[DATA SHOWN]
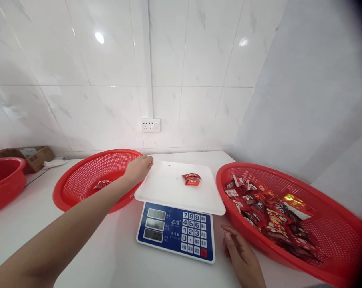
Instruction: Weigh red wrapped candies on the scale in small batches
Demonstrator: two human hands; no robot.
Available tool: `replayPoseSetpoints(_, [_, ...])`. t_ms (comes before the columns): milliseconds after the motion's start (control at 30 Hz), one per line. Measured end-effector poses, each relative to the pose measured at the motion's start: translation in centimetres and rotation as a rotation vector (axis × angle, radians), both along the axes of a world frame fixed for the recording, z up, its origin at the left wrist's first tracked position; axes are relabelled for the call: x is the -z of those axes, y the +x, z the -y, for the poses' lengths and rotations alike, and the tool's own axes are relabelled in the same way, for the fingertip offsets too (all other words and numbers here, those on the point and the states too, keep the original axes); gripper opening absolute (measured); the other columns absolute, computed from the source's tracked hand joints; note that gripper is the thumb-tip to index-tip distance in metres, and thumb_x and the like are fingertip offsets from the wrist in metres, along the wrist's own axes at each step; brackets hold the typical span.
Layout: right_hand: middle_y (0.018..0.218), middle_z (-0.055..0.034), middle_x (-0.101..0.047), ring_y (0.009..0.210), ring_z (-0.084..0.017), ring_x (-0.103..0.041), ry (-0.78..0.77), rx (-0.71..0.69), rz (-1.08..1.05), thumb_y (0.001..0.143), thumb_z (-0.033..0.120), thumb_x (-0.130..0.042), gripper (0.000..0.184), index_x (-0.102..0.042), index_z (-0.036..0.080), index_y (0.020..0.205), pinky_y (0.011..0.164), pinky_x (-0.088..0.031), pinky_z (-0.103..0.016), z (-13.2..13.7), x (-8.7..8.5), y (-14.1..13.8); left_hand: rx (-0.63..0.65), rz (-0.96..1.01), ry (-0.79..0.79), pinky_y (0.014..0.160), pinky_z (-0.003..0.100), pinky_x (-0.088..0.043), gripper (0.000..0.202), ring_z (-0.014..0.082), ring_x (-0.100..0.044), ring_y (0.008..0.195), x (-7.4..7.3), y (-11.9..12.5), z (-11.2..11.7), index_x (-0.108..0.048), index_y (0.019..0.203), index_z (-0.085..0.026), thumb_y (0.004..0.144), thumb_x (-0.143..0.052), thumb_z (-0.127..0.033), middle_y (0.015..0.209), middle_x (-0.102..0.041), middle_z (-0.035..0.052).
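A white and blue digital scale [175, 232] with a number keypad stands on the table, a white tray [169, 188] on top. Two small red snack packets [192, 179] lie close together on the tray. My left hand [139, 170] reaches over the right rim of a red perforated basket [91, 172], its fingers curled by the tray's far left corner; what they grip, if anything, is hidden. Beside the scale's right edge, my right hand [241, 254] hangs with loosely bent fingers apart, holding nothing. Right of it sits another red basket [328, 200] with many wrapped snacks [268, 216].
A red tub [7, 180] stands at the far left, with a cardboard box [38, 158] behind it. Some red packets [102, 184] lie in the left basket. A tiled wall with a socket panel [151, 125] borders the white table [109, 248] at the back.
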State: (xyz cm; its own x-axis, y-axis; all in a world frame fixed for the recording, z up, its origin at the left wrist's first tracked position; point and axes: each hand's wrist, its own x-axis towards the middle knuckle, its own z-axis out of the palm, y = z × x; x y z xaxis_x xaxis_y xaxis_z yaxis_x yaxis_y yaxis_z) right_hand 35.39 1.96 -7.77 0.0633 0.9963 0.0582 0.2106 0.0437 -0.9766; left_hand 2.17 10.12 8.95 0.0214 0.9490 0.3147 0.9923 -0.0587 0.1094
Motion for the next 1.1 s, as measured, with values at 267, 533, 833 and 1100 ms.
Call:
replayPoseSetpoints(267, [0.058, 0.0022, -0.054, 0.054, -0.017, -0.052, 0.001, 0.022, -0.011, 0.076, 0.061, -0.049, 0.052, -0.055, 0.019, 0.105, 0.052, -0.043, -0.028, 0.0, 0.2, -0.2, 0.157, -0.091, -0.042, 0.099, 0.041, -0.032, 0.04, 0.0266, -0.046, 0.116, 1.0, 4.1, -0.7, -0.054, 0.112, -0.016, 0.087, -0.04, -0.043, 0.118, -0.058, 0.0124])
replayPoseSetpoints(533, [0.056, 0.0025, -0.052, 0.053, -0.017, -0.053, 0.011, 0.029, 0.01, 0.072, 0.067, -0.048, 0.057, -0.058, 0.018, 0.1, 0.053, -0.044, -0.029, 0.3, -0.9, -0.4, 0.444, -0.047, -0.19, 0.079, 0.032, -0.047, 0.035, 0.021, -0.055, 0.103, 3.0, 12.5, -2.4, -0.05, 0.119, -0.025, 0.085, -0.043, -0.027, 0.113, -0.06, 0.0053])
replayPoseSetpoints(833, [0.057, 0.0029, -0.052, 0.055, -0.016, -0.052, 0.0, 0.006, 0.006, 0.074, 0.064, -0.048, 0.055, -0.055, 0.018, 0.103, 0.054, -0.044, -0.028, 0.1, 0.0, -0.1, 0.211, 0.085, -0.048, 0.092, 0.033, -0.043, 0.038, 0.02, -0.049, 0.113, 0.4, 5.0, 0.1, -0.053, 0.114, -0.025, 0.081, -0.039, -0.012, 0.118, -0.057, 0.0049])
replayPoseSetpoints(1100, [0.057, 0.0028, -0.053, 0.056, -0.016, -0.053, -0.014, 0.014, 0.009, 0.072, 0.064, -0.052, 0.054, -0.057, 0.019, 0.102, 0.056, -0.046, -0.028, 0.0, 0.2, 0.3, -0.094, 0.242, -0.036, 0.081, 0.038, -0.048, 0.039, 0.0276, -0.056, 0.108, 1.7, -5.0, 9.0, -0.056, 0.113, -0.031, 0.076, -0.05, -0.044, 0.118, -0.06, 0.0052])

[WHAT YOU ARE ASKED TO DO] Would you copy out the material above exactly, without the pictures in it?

[RESULT FOR THIS TASK]
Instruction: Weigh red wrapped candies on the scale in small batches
Demonstrator: two human hands; no robot.
Available tool: `replayPoseSetpoints(_, [_, ...])`. t_ms (comes before the columns): milliseconds after the motion's start (control at 30 Hz), one per line. Measured end-effector poses, each relative to the pose measured at the motion's start: translation in centimetres and rotation as a rotation vector (axis × angle, radians), both along the axes of a world frame fixed for the recording, z up, its origin at the left wrist's first tracked position; axes are relabelled for the call: x is the -z of those axes, y the +x, z the -y, for the poses' lengths and rotations alike, and the tool's own axes are relabelled in the same way, for the fingertip offsets too (all other words and numbers here, those on the point and the states too, keep the original axes); gripper opening absolute (measured); the other columns absolute, computed from the source's tracked hand joints; note that gripper is the thumb-tip to index-tip distance in metres, and thumb_x and the like are fingertip offsets from the wrist in metres, along the wrist's own axes at each step; brackets hold the typical span.
Layout: right_hand: middle_y (0.018..0.218), middle_z (-0.055..0.034), middle_x (-0.101..0.047), ring_y (0.009..0.210), ring_z (-0.084..0.017), ring_x (-0.103..0.041), ry (-0.78..0.77), rx (-0.71..0.69), rz (-1.08..1.05), thumb_y (0.001..0.143), thumb_z (-0.033..0.120), thumb_x (-0.130..0.042), gripper (0.000..0.184), index_x (-0.102..0.042), index_z (-0.036..0.080), index_y (0.020..0.205), pinky_y (0.011..0.164), pinky_x (-0.088..0.031), pinky_z (-0.103..0.016), z (-13.2..13.7), x (-8.7..8.5), y (-14.1..13.8); left_hand: rx (-0.63..0.65), rz (-0.96..1.01), ry (-0.79..0.79), pinky_y (0.014..0.160), pinky_z (-0.003..0.100), pinky_x (-0.088..0.043), gripper (0.000..0.202), ring_z (-0.014..0.082), ring_x (-0.100..0.044), ring_y (0.008..0.195), x (-7.4..7.3), y (-11.9..12.5), z (-11.2..11.7), index_x (-0.108..0.048), index_y (0.019..0.203), index_z (-0.085..0.026), thumb_y (0.004..0.144), thumb_x (-0.143..0.052), thumb_z (-0.127..0.033), middle_y (0.015..0.209), middle_x (-0.102..0.041), middle_z (-0.035..0.052).
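A white and blue digital scale [175, 232] with a number keypad stands on the table, a white tray [169, 188] on top. Two small red snack packets [192, 179] lie close together on the tray. My left hand [139, 170] reaches over the right rim of a red perforated basket [91, 172], its fingers curled by the tray's far left corner; what they grip, if anything, is hidden. Beside the scale's right edge, my right hand [241, 254] hangs with loosely bent fingers apart, holding nothing. Right of it sits another red basket [328, 200] with many wrapped snacks [268, 216].
A red tub [7, 180] stands at the far left, with a cardboard box [38, 158] behind it. Some red packets [102, 184] lie in the left basket. A tiled wall with a socket panel [151, 125] borders the white table [109, 248] at the back.
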State: (xyz cm; its own x-axis, y-axis; all in a world frame fixed for the recording, z up, its origin at the left wrist's first tracked position; point and axes: each hand's wrist, its own x-axis towards the middle knuckle, its own z-axis out of the palm, y = z × x; x y z xaxis_x xaxis_y xaxis_z yaxis_x yaxis_y yaxis_z) right_hand 35.39 1.96 -7.77 0.0633 0.9963 0.0582 0.2106 0.0437 -0.9766; left_hand 2.17 10.12 8.95 0.0214 0.9490 0.3147 0.9923 -0.0587 0.1094
Motion for the next 1.1 s, as measured, with values at 267, 533, 833 and 1100 ms.
Call:
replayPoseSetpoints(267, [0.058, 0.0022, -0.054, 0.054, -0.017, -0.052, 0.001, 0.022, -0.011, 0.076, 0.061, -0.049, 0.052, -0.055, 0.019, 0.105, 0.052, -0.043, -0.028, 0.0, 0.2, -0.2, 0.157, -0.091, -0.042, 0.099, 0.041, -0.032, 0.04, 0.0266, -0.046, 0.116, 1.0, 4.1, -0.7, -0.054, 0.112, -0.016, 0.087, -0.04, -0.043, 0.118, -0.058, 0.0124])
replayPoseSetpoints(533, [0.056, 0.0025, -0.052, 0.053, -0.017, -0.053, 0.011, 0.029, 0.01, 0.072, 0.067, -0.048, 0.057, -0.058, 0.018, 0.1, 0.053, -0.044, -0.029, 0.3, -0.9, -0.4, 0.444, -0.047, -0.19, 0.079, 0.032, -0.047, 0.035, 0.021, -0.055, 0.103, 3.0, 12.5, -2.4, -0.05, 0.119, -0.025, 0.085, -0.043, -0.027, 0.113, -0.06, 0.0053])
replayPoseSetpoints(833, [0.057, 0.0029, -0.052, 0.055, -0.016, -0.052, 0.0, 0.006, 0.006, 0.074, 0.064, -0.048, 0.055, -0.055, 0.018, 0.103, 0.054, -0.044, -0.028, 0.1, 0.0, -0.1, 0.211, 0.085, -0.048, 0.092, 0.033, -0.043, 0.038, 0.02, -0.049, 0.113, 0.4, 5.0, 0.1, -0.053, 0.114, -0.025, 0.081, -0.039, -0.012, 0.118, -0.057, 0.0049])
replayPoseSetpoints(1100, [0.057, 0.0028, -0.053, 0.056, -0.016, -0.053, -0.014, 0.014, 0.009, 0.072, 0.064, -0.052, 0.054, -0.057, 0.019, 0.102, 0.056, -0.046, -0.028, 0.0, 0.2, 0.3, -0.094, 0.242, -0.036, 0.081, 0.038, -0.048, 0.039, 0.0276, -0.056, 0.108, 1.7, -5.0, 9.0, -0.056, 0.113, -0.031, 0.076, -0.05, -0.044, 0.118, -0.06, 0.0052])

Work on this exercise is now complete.